Johanna Kennerknecht wirkt nach Außen als ob sie weiß, was sie will. Nach dem Studium, das sie mit Auszeichnung abgeschlossen hatte, war sie nur kurz bei der Regionalpresse, um dann den Aufstieg zur Tourismus-Managerin der Region zu schaffen. In ihrer Jugend gehörte sie quasi zur Elite, umschwärmt von den Männern und immer und überall dabei. Doch außer wilder Affären kam nichts dabei herum, so dass sie nun, Richtung 40, alleine mit 2 Katzen, einem Hasen und 2 Pferden lebt, und immer öfter sehr unzufrieden mit sich ist. Durch ihre Neugierde und die schlechte Angewohnheit erst zu Reden und dann zu Denken, tritt sie von einem Fettnäpfchen ins nächste und bringt sich damit schnell in Gefahr.
Gerhard Weinzirl ist das absolute Gegenteil: ruhig, besonnen, verschlossen und handelt sehr überlegt.
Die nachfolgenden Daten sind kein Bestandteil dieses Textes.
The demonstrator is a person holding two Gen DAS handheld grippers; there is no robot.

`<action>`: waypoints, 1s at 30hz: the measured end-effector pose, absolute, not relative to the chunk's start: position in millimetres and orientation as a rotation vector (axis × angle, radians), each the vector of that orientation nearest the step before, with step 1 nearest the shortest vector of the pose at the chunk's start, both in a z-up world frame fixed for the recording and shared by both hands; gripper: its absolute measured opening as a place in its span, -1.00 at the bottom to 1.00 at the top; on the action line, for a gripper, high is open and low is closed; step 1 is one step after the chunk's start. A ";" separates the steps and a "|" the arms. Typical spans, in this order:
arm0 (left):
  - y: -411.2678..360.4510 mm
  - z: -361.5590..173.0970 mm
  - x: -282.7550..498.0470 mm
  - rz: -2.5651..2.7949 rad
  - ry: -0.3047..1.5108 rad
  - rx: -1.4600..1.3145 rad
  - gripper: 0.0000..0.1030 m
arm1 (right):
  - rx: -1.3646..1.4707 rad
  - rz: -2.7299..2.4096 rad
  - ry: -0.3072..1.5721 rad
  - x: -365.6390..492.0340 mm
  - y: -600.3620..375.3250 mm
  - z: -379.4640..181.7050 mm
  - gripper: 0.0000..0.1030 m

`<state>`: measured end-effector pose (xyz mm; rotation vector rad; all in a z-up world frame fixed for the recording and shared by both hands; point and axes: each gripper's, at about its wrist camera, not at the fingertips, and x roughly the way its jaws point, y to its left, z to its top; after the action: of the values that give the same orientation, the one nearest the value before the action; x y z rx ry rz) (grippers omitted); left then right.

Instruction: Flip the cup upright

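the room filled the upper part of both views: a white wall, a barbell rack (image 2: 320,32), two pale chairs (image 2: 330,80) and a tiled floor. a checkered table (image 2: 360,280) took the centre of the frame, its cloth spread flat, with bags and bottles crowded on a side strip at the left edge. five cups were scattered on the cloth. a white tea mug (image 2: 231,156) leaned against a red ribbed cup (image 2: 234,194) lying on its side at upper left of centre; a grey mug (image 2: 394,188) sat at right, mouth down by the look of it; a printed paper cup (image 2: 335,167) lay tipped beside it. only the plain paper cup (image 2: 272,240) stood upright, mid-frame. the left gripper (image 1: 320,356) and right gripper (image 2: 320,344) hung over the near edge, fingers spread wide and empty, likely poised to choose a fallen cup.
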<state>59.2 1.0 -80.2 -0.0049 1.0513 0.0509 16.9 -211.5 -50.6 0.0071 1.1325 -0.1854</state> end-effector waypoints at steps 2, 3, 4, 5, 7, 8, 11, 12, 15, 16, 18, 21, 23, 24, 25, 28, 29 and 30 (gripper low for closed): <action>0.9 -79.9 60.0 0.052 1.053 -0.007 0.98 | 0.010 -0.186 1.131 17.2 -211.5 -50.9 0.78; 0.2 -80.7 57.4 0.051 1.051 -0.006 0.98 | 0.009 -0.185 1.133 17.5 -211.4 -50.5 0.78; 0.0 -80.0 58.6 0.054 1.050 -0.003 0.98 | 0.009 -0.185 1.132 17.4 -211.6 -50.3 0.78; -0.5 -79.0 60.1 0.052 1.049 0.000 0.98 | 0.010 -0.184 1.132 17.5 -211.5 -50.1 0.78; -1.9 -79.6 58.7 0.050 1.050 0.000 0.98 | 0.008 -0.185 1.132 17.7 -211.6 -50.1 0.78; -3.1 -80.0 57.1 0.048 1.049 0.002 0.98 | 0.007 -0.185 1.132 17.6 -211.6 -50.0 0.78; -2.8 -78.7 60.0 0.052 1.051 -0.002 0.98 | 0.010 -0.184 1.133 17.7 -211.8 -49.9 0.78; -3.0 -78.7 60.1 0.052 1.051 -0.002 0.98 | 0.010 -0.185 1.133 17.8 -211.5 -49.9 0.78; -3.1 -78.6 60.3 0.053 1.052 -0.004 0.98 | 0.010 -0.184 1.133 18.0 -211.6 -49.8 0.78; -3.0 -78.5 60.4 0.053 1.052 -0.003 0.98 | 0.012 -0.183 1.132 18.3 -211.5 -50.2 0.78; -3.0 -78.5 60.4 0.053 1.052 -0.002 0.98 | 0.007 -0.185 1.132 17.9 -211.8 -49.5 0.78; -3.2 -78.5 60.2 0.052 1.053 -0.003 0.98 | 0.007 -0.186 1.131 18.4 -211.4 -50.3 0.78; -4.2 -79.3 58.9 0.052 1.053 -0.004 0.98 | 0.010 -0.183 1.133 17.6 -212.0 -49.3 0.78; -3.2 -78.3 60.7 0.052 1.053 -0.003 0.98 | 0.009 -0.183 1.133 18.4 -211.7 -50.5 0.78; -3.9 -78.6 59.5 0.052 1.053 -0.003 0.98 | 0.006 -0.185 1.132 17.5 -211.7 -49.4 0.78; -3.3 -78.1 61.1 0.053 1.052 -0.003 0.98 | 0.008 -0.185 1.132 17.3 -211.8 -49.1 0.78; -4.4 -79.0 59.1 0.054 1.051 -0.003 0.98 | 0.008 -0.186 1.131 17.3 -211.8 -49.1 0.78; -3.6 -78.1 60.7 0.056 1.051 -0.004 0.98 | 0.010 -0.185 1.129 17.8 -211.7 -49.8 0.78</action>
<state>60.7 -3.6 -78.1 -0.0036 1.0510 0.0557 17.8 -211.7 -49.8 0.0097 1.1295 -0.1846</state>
Eigentlich würden die beiden sehr gut zueinander passen, was sie ja auch schon waren, ein Paar, aber Johanne konnte sich wie so oft nicht festlegen. Trotzdem ist Gerhard immer für sie da und rettet sie aus diversen kniffligen Situationen.
Aufmachung des Buches
Das Cover des Taschenbuches zeigt ein altes schmiedeeisernes Geschäftsschild vor einem dunklen Gewitterhimmel.
Am Ende des Buches gibt es ein Glossar, in dem die verwendeten Dialektwörter erklärt werden. Sehr sinnvoll für alle Nicht-Bayern und, wie ich feststellen musste, auch für viele Bayern.
Fazit
Ein sehr kurzweiliger Kriminalroman, der mit jeder Menge Lokalkolorit und inhaltlicher Tiefe überzeugt und für Lesevergnügen sorgt.